With the right kind of lighting effects it could be very cool indeed!


----------



## Lloyd Collins (Sep 25, 2004)

I have a resin model of the Aurora model, and it is about 10 1/2 inch long overall, and 8 inch wide.


----------



## StarshipClass (Aug 13, 2003)

fluke said:


> If the model is as small as I think it is....making the whole miniaturizer dio should be rather easy and room effective.


That depends on whether you intend to represent the model as being full size or 
in some state of miniaturization.


----------



## Dave Hussey (Nov 20, 1998)

And you could argue that its not a scale model at all, owing to the fact that it may be a 1:1 representation of the minaturized ship.

Huzz:woohoo: 
I love that new icon!


----------



## AZbuilder (Jul 16, 1999)

Thanks for the new screen caps and the info Lloyd. but I think Franks upcoming version is a little bit smaller keeping with the original Aurora kit. here is a pic I got from annother thread showing the size difference between the Lunar Models kit which I believe is the kit you were referenceing and the original Aurora you can see the difference between the two. With the information you gave the miniturizer table would as a minimum need to be at least 12 inches overall and the Ray projectors overhead between 15 to 20 inches tall. and if someone did the diorama as Dave Hussey suggested, the dio would be huge if one did a complete diorama at that size. Wow what am I getting into, it's the PL C57 D all over again :freak: 

AZbuilder
John

*Let Your Imagination Soar*


----------



## fluke (Feb 27, 2001)

John, its the same size...there is a resin version out there that was directly engineered/copied from the Aurora kit...that is the kit that Loyd is refering to. 

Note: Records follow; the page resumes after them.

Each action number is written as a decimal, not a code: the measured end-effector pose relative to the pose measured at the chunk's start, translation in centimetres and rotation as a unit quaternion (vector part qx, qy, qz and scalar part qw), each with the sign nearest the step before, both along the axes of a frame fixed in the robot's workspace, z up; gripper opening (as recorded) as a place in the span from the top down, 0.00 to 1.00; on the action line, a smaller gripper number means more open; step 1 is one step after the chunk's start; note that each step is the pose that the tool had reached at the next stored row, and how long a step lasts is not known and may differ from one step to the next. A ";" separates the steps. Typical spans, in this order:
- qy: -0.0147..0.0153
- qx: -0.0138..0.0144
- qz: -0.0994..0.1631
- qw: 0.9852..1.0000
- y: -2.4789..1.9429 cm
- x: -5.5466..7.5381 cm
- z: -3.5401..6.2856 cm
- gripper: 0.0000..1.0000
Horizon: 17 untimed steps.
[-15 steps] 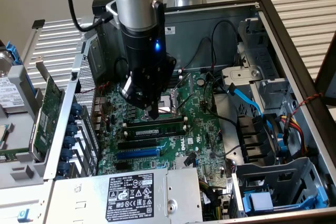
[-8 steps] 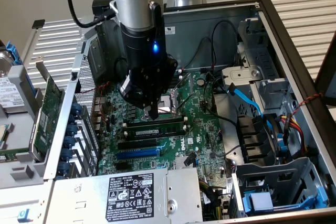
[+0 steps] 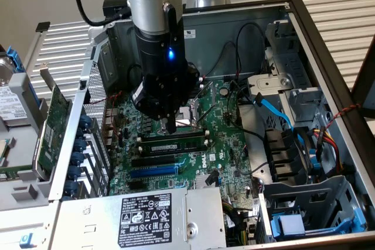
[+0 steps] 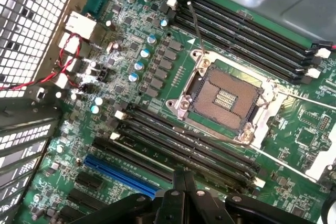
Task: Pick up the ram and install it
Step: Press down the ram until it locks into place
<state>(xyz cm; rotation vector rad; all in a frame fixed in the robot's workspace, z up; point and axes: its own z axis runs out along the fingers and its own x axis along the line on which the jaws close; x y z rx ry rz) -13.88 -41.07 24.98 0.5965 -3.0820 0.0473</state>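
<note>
motherboard: glossy green circuit board | case wall: matt grey sheet metal | memory slots: black plastic | CPU socket frame: shiny metal

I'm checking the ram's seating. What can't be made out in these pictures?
- Exterior view: the gripper blocks whether it touches the ram.
- Wrist view: its fingers cover part of the memory slots.
- Exterior view: whether the ram is fully seated is too small to judge.

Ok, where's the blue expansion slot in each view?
Exterior view: blue slot lies low on the motherboard, next to the black memory slots.
Wrist view: blue slot beside those memory slots, away from the socket.
Shared landmark: CPU socket.
</note>
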 end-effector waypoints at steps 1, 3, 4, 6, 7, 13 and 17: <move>0.000 0.000 -0.007 1.000 0.00 0.0 0.00 0.90; 0.000 0.000 -0.020 1.000 0.00 0.0 0.00 0.90; 0.000 0.000 -0.027 1.000 0.00 0.0 0.00 0.90; 0.000 0.000 -0.041 0.999 0.00 0.0 0.00 0.90; 0.000 0.000 -0.048 0.999 0.00 0.0 0.00 0.90; 0.000 0.000 -0.090 0.996 0.00 0.0 0.00 0.90; 0.000 0.000 -0.118 0.993 0.00 0.0 0.00 0.90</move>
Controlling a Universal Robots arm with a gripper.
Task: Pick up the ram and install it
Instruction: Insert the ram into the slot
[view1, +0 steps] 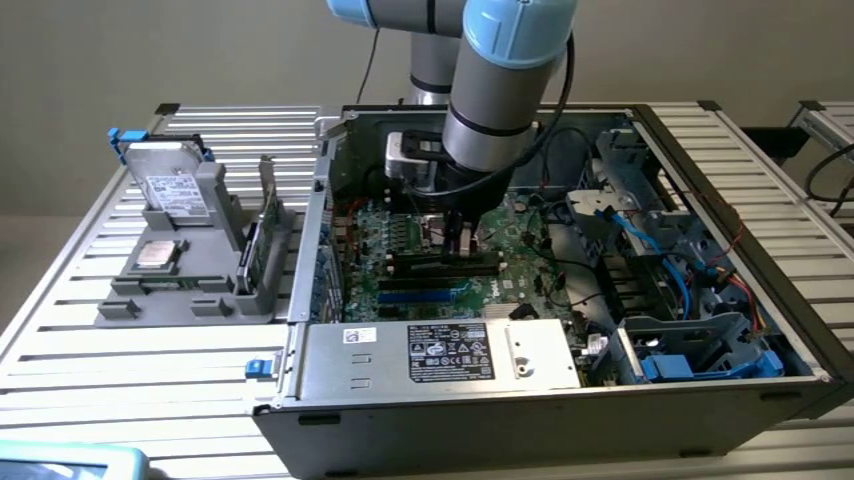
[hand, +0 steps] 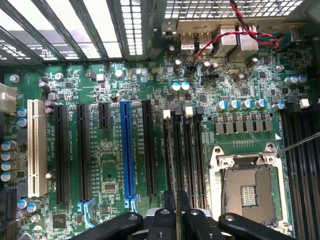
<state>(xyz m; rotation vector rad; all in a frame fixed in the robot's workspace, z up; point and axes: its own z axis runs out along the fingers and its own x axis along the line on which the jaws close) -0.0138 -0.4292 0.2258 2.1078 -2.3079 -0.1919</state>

Yep...the Lunar Models kit is much bigger indeed.
10 inches is better than I thought. ( don't even go there! )


----------



## AZbuilder (Jul 16, 1999)

*Reply to Fluke*

Who, What, Little ole me????? don't know what yer talking about   


AZbuilder
John

*Let Your Imagination Soar*


----------



## BatToys (Feb 4, 2002)

Is the blonde (Erica?) in the cartoon supposed to be Raquel Welch?


----------



## AZbuilder (Jul 16, 1999)

*BrisFX*

Hey Fluke are you refering to the BrisFX resin kit? I went to the link I saved to check it out, but it don't work did these guys go under ?(pun intended) Their kit looked good despite a thread stateing that there was a bit of work involved and a bit pricey for my budget but not as bad as the Lunar kit. Maybe Moebius will join in and enlighten us with his wisdom.


AZbuilder
John

*Let Your Imagination Soar*


----------



## AZbuilder (Jul 16, 1999)

*Characters*

Bat Toys wrote


> Is the blonde (Erica?) in the cartoon supposed to be Raquel Welch?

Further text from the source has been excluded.